**Exercise prompt**
From the very first line of the data to the line containing "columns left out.", retype everything exactly, leaving the pictures behind.

(Given records)

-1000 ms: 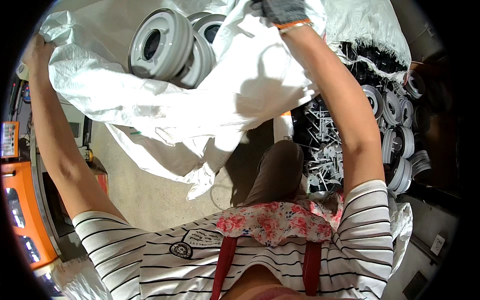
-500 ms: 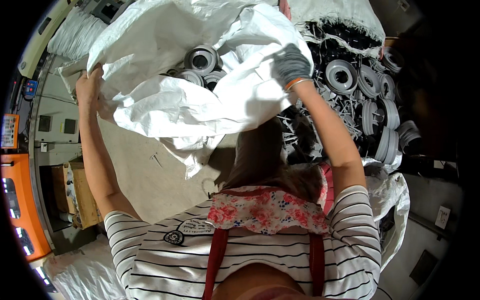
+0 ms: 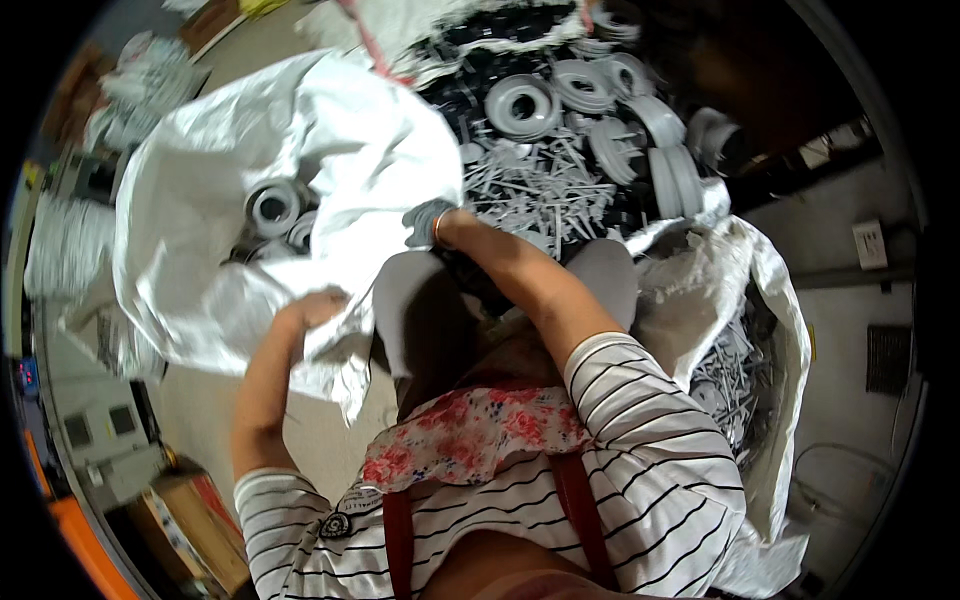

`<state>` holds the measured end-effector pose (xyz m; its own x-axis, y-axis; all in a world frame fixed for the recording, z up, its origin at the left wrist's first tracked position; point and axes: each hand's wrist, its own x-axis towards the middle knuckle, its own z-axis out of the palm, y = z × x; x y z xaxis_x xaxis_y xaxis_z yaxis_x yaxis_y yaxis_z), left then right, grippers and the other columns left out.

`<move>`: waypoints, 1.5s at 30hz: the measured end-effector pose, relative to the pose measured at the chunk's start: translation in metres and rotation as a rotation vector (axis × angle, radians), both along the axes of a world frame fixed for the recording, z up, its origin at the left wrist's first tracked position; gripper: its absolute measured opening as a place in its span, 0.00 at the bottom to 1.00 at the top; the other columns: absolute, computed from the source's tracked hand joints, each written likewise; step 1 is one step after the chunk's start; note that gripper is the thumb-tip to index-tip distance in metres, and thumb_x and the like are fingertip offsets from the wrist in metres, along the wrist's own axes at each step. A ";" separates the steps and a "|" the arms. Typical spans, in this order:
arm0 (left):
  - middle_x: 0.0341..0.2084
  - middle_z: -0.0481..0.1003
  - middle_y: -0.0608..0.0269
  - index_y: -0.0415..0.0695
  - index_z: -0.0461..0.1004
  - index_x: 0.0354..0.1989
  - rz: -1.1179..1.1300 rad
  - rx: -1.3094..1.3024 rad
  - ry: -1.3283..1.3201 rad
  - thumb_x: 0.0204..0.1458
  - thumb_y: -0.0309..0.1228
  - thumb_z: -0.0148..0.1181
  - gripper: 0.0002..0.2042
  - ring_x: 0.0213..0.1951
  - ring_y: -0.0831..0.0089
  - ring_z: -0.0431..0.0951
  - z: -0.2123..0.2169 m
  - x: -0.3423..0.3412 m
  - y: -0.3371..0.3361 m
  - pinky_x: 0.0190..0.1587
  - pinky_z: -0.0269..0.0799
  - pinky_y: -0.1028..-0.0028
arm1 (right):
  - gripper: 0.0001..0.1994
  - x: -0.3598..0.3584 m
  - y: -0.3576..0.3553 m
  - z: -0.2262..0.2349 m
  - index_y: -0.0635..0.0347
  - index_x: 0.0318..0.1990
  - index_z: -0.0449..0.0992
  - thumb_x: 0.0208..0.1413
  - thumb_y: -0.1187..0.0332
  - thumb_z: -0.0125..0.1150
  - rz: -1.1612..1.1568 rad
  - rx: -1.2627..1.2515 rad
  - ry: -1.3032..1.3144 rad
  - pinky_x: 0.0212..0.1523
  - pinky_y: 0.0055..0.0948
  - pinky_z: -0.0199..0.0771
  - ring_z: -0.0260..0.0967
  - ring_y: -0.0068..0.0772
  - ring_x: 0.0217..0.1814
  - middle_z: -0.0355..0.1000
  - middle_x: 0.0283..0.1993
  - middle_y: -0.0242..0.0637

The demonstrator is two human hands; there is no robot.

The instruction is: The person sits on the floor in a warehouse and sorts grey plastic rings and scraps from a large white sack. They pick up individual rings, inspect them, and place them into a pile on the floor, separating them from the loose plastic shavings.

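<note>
A large white woven sack (image 3: 390,130) stands in front of me on the left, its mouth spread wide. Grey ring-shaped plastic parts (image 3: 272,208) lie inside it. My left hand (image 3: 318,308), bare, is closed on the near edge of the sack, its fingertips partly hidden by the fabric. My right hand (image 3: 428,222), in a grey glove, is closed at the sack's right edge just beyond my knee. The fingers of the glove are somewhat blurred.
Right of the sack lies a pile of thin grey plastic sticks (image 3: 540,185) with several grey rings (image 3: 523,107) behind it. Another white sack (image 3: 785,300) holding grey plastic pieces stands at my right. A cardboard box (image 3: 195,525) sits at lower left.
The sack has dropped lower and its mouth now gapes wider. Both hands have come down and closer together along its near edge. My view has shifted, showing the second sack at right more fully.
</note>
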<state>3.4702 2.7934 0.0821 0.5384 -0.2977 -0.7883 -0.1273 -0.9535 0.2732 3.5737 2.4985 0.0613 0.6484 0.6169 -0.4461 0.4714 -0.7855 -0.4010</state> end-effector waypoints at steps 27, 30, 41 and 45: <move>0.46 0.71 0.54 0.34 0.61 0.57 0.918 -1.257 -0.488 0.51 0.29 0.56 0.24 0.49 0.65 0.70 0.052 0.036 -0.304 0.54 0.63 0.71 | 0.47 -0.070 -0.287 0.160 0.60 0.62 0.55 0.34 0.50 0.70 -0.460 0.114 -0.446 0.61 0.45 0.58 0.60 0.58 0.58 0.61 0.56 0.58; 0.55 0.64 0.48 0.34 0.58 0.60 0.891 -1.191 -0.673 0.54 0.34 0.54 0.27 0.56 0.62 0.64 0.060 0.053 -0.305 0.59 0.56 0.69 | 0.52 -0.048 -0.305 0.152 0.63 0.63 0.53 0.31 0.48 0.74 -0.598 0.469 -0.522 0.65 0.42 0.51 0.55 0.54 0.64 0.59 0.59 0.56; 0.46 0.72 0.54 0.35 0.68 0.53 1.191 -1.101 -0.241 0.54 0.25 0.55 0.17 0.47 0.72 0.72 -0.006 0.072 -0.275 0.51 0.64 0.76 | 0.47 0.115 -0.505 0.094 0.51 0.65 0.55 0.37 0.38 0.62 -1.800 -0.439 -0.536 0.62 0.55 0.52 0.48 0.54 0.68 0.52 0.67 0.47; 0.44 0.74 0.56 0.34 0.69 0.52 1.302 -1.209 -0.090 0.55 0.25 0.53 0.16 0.43 0.73 0.73 -0.011 0.096 -0.283 0.48 0.67 0.78 | 0.34 0.113 -0.641 0.018 0.52 0.51 0.73 0.42 0.38 0.54 -1.104 -0.647 -0.593 0.58 0.41 0.63 0.67 0.44 0.57 0.68 0.56 0.42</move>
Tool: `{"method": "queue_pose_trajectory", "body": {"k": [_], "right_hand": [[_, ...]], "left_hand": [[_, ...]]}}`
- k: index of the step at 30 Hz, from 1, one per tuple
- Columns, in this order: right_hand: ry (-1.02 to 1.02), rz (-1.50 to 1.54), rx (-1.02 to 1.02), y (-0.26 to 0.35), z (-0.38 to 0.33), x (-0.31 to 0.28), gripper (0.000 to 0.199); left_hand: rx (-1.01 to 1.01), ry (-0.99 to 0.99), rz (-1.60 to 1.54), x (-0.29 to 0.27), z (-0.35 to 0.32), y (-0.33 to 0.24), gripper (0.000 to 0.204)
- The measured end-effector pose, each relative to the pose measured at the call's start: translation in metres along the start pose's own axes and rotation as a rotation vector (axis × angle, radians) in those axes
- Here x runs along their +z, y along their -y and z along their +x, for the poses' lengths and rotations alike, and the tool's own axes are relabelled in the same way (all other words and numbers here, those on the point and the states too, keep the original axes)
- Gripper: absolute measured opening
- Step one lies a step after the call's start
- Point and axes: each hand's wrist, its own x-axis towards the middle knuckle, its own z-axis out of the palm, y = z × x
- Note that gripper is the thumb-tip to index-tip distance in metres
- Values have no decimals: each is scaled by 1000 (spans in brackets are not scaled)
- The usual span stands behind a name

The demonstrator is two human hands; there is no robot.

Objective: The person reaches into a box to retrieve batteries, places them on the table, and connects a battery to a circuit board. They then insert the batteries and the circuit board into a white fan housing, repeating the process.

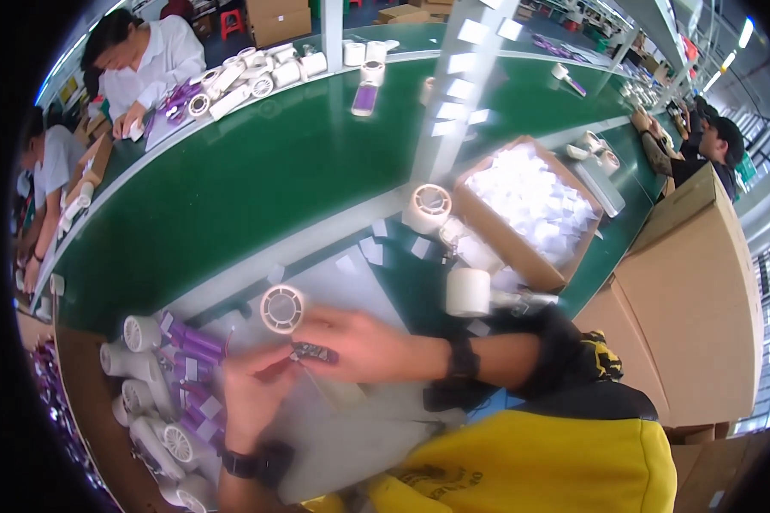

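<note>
My right hand (pixel 364 344) is closed on a small dark circuit board (pixel 316 351), held just above the work surface. At the board's left end, the fingertips of my left hand (pixel 252 389) are pinched together; what they grip is blurred. Just beyond my hands lies a white round fan head (pixel 282 309) with a ribbed ring. A pale handle-like piece (pixel 340 392) shows below my right hand, partly covered by it. To the left of my left hand, purple handle parts (pixel 195 342) with white paper tags lie beside several white fan housings (pixel 150 376).
A cardboard box (pixel 560 278) full of white paper slips stands at the right, with white housings (pixel 468 292) beside it. Beyond a pale rail runs a green conveyor belt (pixel 274 171) carrying a purple-and-white fan (pixel 365 96). A metal post (pixel 441 154) rises here. Co-workers (pixel 150 60) sit across.
</note>
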Motion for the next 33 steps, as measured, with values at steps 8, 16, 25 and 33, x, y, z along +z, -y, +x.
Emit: {"method": "queue_pose_trajectory", "body": {"k": [8, 16, 25, 33], "right_hand": [[-2, 53, -5, 0, 2, 1, 36], [-38, 53, 141, 12, -4, -13, 30], [73, -49, 404, 29, 0, -31, 19], [155, -84, 328, 30, -1, -37, 18]], "left_hand": [[14, -59, 12, 2, -4, -11, 23], [200, -5, 85, 14, 3, -9, 18], [-33, 90, -191, 20, 6, -17, 34], [-79, 177, -238, 24, 6, -19, 34]]}}
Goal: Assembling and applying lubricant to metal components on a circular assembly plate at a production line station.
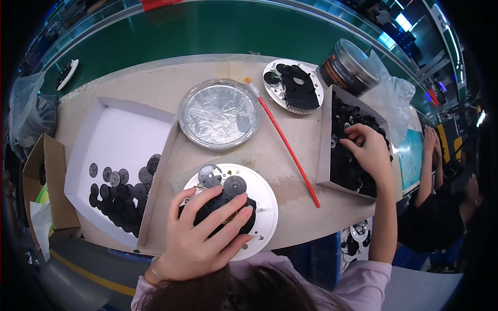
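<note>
My left hand (203, 236) lies over a round white plate (266, 207) near the table's front edge. Its fingers are spread across a black part and dark gears mounted on the plate. Beyond the fingertips sit a dark grey gear (235, 186) and a shinier grey disc (209, 175). To the right, my right hand (366, 150) reaches into a cardboard box (324, 150) heaped with small black parts (348, 165). Thumb and fingers are curled together above the heap; whatever is between them is too small to make out.
An open white box (122, 127) with black gears stands left. Behind the plate are a round clear-covered tub (220, 114) and a red-handled brush (288, 146). Farther back are another white plate assembly (294, 87) and a dark tin (348, 68). Another person's hands (430, 141) are at right.
</note>
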Demonstrator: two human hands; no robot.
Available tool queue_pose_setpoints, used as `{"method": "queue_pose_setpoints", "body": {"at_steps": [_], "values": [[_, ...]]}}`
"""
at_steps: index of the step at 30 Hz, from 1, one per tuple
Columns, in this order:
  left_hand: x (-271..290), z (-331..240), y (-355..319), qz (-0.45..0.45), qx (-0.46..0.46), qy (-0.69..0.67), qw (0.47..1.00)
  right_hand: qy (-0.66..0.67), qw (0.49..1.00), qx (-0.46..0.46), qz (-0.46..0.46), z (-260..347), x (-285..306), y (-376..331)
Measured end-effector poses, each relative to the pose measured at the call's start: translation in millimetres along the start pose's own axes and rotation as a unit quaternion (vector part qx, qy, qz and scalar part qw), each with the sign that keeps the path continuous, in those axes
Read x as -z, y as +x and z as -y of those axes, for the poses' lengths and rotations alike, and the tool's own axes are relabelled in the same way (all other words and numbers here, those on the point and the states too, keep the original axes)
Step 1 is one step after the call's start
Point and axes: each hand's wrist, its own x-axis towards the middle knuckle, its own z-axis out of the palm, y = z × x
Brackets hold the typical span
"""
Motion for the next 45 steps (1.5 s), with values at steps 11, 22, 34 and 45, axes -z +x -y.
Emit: {"method": "queue_pose_setpoints", "body": {"at_steps": [11, 22, 34, 45], "values": [[-3, 3, -4, -0.027, -0.001, -0.014, 1.000, 0.005, 0.998, 0.020, -0.055, -15, -1, 2], [-6, 6, -6, -0.045, -0.001, -0.017, 0.999, 0.476, 0.844, -0.032, 0.245, 116, 9, -33], [-10, 3, -9, -0.076, 0.001, -0.004, 0.997, 0.443, 0.754, -0.083, 0.478, 128, -20, -5], [-9, 5, -9, -0.073, 0.002, -0.001, 0.997, 0.292, 0.751, -0.108, 0.582, 150, -15, 19]]}}
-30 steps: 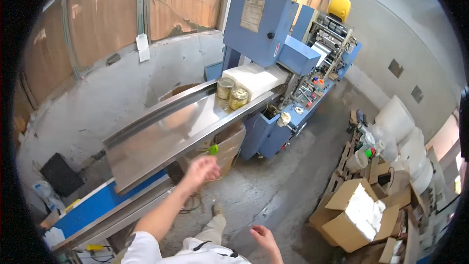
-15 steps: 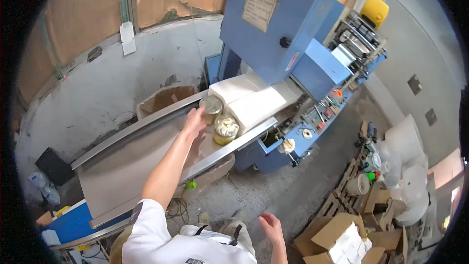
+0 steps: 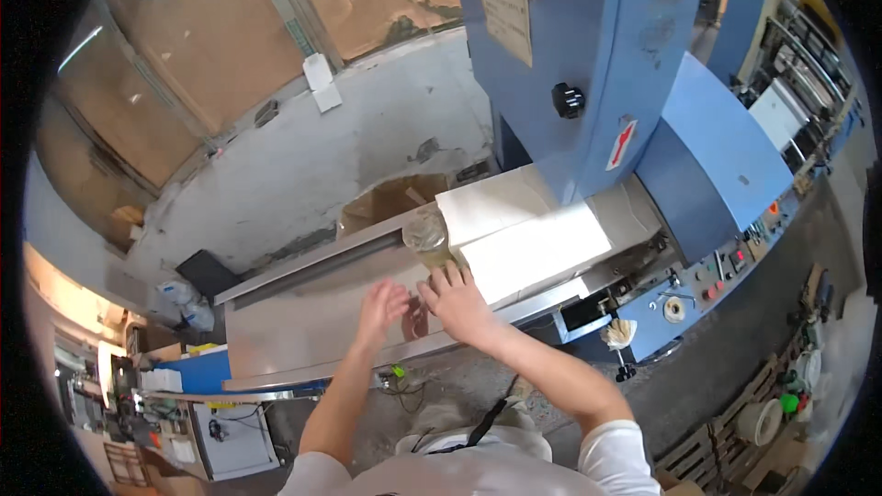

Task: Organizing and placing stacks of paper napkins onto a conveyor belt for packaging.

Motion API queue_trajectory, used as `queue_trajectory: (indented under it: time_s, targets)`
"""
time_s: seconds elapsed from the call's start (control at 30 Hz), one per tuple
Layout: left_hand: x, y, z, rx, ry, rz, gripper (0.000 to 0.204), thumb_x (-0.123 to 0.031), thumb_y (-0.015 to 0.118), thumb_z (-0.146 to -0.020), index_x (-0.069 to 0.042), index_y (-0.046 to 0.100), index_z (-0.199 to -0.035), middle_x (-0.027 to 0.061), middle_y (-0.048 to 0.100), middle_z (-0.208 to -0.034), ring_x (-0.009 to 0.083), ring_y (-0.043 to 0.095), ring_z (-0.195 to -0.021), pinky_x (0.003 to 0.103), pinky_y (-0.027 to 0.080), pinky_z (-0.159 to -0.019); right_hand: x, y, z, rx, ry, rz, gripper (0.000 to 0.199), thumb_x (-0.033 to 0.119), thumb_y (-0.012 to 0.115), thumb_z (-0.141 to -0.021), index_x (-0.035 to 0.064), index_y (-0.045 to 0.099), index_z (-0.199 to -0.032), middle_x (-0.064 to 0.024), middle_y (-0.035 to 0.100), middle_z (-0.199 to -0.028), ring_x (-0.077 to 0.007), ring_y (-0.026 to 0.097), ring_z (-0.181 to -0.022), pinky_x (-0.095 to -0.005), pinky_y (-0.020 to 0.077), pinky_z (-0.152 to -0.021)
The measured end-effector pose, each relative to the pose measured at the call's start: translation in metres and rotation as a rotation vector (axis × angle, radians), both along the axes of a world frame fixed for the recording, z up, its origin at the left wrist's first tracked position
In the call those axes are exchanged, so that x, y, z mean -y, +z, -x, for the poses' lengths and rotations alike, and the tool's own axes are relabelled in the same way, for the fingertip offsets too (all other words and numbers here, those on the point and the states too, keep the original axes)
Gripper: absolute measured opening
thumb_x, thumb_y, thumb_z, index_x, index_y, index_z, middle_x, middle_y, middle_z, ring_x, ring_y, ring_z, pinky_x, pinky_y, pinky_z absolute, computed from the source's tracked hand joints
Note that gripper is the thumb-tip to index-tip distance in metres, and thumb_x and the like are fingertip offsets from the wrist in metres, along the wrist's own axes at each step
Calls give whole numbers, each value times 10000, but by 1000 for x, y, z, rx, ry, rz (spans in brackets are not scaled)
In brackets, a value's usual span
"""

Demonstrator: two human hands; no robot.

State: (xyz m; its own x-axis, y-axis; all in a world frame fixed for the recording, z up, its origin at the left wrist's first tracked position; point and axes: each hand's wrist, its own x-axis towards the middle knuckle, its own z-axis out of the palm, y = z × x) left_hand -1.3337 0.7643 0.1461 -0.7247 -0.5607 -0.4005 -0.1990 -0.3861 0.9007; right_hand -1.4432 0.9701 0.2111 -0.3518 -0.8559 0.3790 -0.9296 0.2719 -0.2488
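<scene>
On the metal chute, a clear jar-like container (image 3: 425,231) with a yellowish lower part stands against the end of two white paper-like stacks (image 3: 533,239). My right hand (image 3: 459,306) reaches over the chute just nearer than this container, its fingers spread and their tips by the near stack's end. Whatever lies beneath that palm, including the place of a second such container, is hidden. My left hand (image 3: 381,314) is raised over the chute to the left, its fingers apart and holding nothing.
The metal chute (image 3: 303,321) has raised side rails and slopes left toward a blue surface (image 3: 191,372). A tall blue machine (image 3: 570,28) with a black knob (image 3: 568,100) stands over the stacks. Behind the far rail sits a cardboard box (image 3: 381,205). Pallets (image 3: 726,441) lie at lower right.
My right hand has risen from low beside my body to the near container's place, now covering it. My left hand has drawn back from the far container. The view has turned left and come closer.
</scene>
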Motion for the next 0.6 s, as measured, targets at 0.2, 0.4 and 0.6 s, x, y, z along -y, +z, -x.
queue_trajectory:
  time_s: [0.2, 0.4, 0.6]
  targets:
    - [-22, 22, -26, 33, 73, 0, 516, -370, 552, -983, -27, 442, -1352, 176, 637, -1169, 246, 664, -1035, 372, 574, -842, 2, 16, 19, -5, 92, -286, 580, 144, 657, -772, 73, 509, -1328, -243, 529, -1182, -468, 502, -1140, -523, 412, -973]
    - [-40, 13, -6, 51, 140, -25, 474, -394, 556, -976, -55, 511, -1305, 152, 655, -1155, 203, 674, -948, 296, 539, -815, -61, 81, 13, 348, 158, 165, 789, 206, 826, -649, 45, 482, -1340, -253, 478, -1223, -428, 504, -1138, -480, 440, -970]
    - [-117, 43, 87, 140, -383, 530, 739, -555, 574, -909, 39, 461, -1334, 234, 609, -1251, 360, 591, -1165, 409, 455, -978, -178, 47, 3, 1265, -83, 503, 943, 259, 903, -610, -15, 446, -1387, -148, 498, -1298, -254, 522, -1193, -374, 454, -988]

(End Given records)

**Answer to this problem**
-1000 ms: 
-500 ms: 
+0 ms: 

`<state>` holds the measured end-effector pose (xyz m; its own x-axis, y-axis; all in a world frame fixed for the recording, z up, its origin at the left wrist's first tracked position; point and axes: each hand's wrist, its own x-axis towards the middle knuckle, its own z-axis out of the palm, y = z × x; x y z xaxis_x xaxis_y xaxis_z yaxis_x yaxis_y yaxis_z), left then right, grippers and the other columns left out.

The answer requires nothing further.